Assignment: Write out the whole listing again, exactly as given.

Start of Material provided

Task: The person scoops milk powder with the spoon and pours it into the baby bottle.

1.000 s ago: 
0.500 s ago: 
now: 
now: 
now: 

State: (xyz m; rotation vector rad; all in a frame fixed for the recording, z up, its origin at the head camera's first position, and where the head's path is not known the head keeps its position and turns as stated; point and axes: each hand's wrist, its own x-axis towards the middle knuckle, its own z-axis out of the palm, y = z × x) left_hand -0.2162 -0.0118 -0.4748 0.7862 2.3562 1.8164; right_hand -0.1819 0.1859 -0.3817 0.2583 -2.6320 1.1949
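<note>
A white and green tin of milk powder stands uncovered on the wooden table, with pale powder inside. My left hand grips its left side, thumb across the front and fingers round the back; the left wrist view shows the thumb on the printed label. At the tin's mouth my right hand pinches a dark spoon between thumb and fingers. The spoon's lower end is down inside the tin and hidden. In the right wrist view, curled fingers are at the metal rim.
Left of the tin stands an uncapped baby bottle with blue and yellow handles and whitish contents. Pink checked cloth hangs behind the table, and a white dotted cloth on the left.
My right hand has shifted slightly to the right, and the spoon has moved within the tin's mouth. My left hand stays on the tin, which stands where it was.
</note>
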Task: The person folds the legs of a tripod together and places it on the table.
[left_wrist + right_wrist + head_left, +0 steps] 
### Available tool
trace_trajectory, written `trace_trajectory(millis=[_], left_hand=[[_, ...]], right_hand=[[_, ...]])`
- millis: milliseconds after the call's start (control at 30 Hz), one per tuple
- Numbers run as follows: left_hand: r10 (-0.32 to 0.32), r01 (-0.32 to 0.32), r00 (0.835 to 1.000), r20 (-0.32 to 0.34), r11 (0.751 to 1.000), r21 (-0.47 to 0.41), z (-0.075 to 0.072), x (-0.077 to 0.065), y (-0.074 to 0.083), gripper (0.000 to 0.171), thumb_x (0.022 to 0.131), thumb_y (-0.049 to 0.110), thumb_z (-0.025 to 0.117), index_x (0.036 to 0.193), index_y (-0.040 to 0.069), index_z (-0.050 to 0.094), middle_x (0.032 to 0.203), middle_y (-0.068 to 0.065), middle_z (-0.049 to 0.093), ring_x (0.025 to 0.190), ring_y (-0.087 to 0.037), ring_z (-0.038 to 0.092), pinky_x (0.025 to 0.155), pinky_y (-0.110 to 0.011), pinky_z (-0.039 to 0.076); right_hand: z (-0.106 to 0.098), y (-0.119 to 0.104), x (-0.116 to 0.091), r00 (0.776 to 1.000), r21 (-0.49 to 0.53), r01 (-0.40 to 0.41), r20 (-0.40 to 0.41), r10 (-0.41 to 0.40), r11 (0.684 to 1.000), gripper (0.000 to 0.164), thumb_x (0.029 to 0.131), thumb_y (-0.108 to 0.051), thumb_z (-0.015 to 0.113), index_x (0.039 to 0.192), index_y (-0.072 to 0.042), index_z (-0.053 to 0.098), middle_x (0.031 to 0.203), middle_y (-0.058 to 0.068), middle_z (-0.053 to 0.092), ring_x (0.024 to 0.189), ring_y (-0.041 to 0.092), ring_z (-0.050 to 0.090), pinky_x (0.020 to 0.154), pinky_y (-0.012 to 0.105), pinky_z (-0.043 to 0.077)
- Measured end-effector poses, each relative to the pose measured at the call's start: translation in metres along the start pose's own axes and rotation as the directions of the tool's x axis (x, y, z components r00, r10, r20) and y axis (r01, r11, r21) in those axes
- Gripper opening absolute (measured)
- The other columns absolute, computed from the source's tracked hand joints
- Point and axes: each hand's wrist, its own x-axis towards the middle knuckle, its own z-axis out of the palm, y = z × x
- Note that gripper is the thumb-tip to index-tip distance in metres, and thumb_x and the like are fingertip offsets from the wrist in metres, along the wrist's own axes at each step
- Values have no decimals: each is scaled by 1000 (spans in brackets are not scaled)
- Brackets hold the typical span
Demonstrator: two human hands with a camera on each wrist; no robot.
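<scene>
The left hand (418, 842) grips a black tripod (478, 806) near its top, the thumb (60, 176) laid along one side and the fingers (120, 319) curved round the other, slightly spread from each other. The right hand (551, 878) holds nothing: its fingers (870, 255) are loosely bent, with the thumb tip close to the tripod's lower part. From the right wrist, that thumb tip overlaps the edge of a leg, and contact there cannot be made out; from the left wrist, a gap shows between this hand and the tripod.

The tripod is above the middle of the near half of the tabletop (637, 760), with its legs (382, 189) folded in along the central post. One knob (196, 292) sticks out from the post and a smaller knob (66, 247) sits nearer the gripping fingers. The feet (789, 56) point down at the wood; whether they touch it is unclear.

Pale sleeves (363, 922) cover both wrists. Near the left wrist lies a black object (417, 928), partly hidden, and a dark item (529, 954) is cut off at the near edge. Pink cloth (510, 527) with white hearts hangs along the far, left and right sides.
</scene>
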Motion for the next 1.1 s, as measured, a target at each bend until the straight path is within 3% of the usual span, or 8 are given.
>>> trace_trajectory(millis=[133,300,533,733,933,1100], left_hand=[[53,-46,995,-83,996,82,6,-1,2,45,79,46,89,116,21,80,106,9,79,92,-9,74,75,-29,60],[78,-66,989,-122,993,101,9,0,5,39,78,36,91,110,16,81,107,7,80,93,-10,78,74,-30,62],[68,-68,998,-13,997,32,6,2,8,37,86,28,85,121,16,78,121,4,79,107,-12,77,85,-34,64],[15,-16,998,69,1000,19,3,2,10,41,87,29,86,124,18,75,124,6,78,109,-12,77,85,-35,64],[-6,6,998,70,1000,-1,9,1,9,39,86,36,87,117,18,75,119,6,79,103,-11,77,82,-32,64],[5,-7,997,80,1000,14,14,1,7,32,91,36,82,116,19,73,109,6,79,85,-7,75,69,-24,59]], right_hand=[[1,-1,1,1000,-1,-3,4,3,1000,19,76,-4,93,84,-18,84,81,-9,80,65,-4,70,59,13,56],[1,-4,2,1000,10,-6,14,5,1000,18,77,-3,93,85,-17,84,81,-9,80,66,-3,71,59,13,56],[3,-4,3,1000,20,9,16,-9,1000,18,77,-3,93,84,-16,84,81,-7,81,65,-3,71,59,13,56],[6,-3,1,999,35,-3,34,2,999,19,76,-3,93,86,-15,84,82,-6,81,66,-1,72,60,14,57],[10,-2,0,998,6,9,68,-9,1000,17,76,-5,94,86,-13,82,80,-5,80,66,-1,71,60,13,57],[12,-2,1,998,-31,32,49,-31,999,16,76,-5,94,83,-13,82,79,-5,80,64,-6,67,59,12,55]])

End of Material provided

Exercise result:
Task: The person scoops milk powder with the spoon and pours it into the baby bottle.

1.000 s ago: 
0.500 s ago: 
now: 
now: 
now: 

State: (xyz m; rotation vector rad; all in a frame fixed for the recording, z up, its origin at the head camera's first position, and where the head's path is not known the head keeps its position and turns as stated; point and axes: each hand's wrist, its own x-axis towards the middle knuckle, its own z-axis out of the palm, y = z × x) left_hand -0.2162 -0.0118 -0.4748 0.7862 2.3562 1.8164; right_hand -0.1819 0.1859 -0.3817 0.2583 -2.6320 1.1949
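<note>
A white and green tin of milk powder stands uncovered on the wooden table, with pale powder inside. My left hand grips its left side, thumb across the front and fingers round the back; the left wrist view shows the thumb on the printed label. At the tin's mouth my right hand pinches a dark spoon between thumb and fingers. The spoon's lower end is down inside the tin and hidden. In the right wrist view, curled fingers are at the metal rim.
Left of the tin stands an uncapped baby bottle with blue and yellow handles and whitish contents. Pink checked cloth hangs behind the table, and a white dotted cloth on the left.
My right hand has shifted slightly to the right, and the spoon has moved within the tin's mouth. My left hand stays on the tin, which stands where it was.
</note>
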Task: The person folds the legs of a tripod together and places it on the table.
[left_wrist + right_wrist + head_left, +0 steps] 
### Available tool
trace_trajectory, written `trace_trajectory(millis=[_], left_hand=[[_, ...]], right_hand=[[_, ...]])`
- millis: milliseconds after the call's start (control at 30 Hz), one per tuple
- Numbers run as follows: left_hand: r10 (-0.32 to 0.32), r01 (-0.32 to 0.32), r00 (0.835 to 1.000), r20 (-0.32 to 0.34), r11 (0.751 to 1.000), r21 (-0.47 to 0.41), z (-0.075 to 0.072), x (-0.077 to 0.065), y (-0.074 to 0.083), gripper (0.000 to 0.171), thumb_x (0.022 to 0.131), thumb_y (-0.049 to 0.110), thumb_z (-0.025 to 0.117), index_x (0.036 to 0.193), index_y (-0.040 to 0.069), index_z (-0.050 to 0.094), middle_x (0.032 to 0.203), middle_y (-0.068 to 0.065), middle_z (-0.049 to 0.093), ring_x (0.025 to 0.190), ring_y (-0.087 to 0.037), ring_z (-0.038 to 0.092), pinky_x (0.025 to 0.155), pinky_y (-0.110 to 0.011), pinky_z (-0.039 to 0.076); right_hand: z (-0.106 to 0.098), y (-0.119 to 0.104), x (-0.116 to 0.091), r00 (0.776 to 1.000), r21 (-0.49 to 0.53), r01 (-0.40 to 0.41), r20 (-0.40 to 0.41), r10 (-0.41 to 0.40), r11 (0.684 to 1.000), gripper (0.000 to 0.164), thumb_x (0.029 to 0.131), thumb_y (-0.108 to 0.051), thumb_z (-0.015 to 0.113), index_x (0.039 to 0.192), index_y (-0.072 to 0.042), index_z (-0.053 to 0.098), middle_x (0.031 to 0.203), middle_y (-0.058 to 0.068), middle_z (-0.053 to 0.092), ring_x (0.024 to 0.189), ring_y (-0.041 to 0.092), ring_z (-0.050 to 0.090), pinky_x (0.020 to 0.154), pinky_y (-0.012 to 0.105), pinky_z (-0.043 to 0.077)
- Measured end-effector poses, each relative to the pose measured at the call's start: translation in metres along the start pose's own axes and rotation as the directions of the tool's x axis (x, y, z components r00, r10, r20) and y axis (r01, r11, r21) in those axes
- Gripper opening absolute (measured)
- The other columns absolute, computed from the source's tracked hand joints
- Point and axes: each hand's wrist, its own x-axis towards the middle knuckle, its own z-axis out of the palm, y = z × x
- Note that gripper is the thumb-tip to index-tip distance in metres, and thumb_x and the like are fingertip offsets from the wrist in metres, along the wrist's own axes at each step
- Values have no decimals: each is scaled by 1000 (spans in brackets are not scaled)
- Brackets hold the typical span
Demonstrator: two human hands with a camera on each wrist; no robot.
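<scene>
The left hand (418, 842) grips a black tripod (478, 806) near its top, the thumb (60, 176) laid along one side and the fingers (120, 319) curved round the other, slightly spread from each other. The right hand (551, 878) holds nothing: its fingers (870, 255) are loosely bent, with the thumb tip close to the tripod's lower part. From the right wrist, that thumb tip overlaps the edge of a leg, and contact there cannot be made out; from the left wrist, a gap shows between this hand and the tripod.

The tripod is above the middle of the near half of the tabletop (637, 760), with its legs (382, 189) folded in along the central post. One knob (196, 292) sticks out from the post and a smaller knob (66, 247) sits nearer the gripping fingers. The feet (789, 56) point down at the wood; whether they touch it is unclear.

Pale sleeves (363, 922) cover both wrists. Near the left wrist lies a black object (417, 928), partly hidden, and a dark item (529, 954) is cut off at the near edge. Pink cloth (510, 527) with white hearts hangs along the far, left and right sides.
</scene>
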Motion for the next 1.1 s, as measured, a target at each bend until the straight path is within 3% of the usual span, or 8 are given.
>>> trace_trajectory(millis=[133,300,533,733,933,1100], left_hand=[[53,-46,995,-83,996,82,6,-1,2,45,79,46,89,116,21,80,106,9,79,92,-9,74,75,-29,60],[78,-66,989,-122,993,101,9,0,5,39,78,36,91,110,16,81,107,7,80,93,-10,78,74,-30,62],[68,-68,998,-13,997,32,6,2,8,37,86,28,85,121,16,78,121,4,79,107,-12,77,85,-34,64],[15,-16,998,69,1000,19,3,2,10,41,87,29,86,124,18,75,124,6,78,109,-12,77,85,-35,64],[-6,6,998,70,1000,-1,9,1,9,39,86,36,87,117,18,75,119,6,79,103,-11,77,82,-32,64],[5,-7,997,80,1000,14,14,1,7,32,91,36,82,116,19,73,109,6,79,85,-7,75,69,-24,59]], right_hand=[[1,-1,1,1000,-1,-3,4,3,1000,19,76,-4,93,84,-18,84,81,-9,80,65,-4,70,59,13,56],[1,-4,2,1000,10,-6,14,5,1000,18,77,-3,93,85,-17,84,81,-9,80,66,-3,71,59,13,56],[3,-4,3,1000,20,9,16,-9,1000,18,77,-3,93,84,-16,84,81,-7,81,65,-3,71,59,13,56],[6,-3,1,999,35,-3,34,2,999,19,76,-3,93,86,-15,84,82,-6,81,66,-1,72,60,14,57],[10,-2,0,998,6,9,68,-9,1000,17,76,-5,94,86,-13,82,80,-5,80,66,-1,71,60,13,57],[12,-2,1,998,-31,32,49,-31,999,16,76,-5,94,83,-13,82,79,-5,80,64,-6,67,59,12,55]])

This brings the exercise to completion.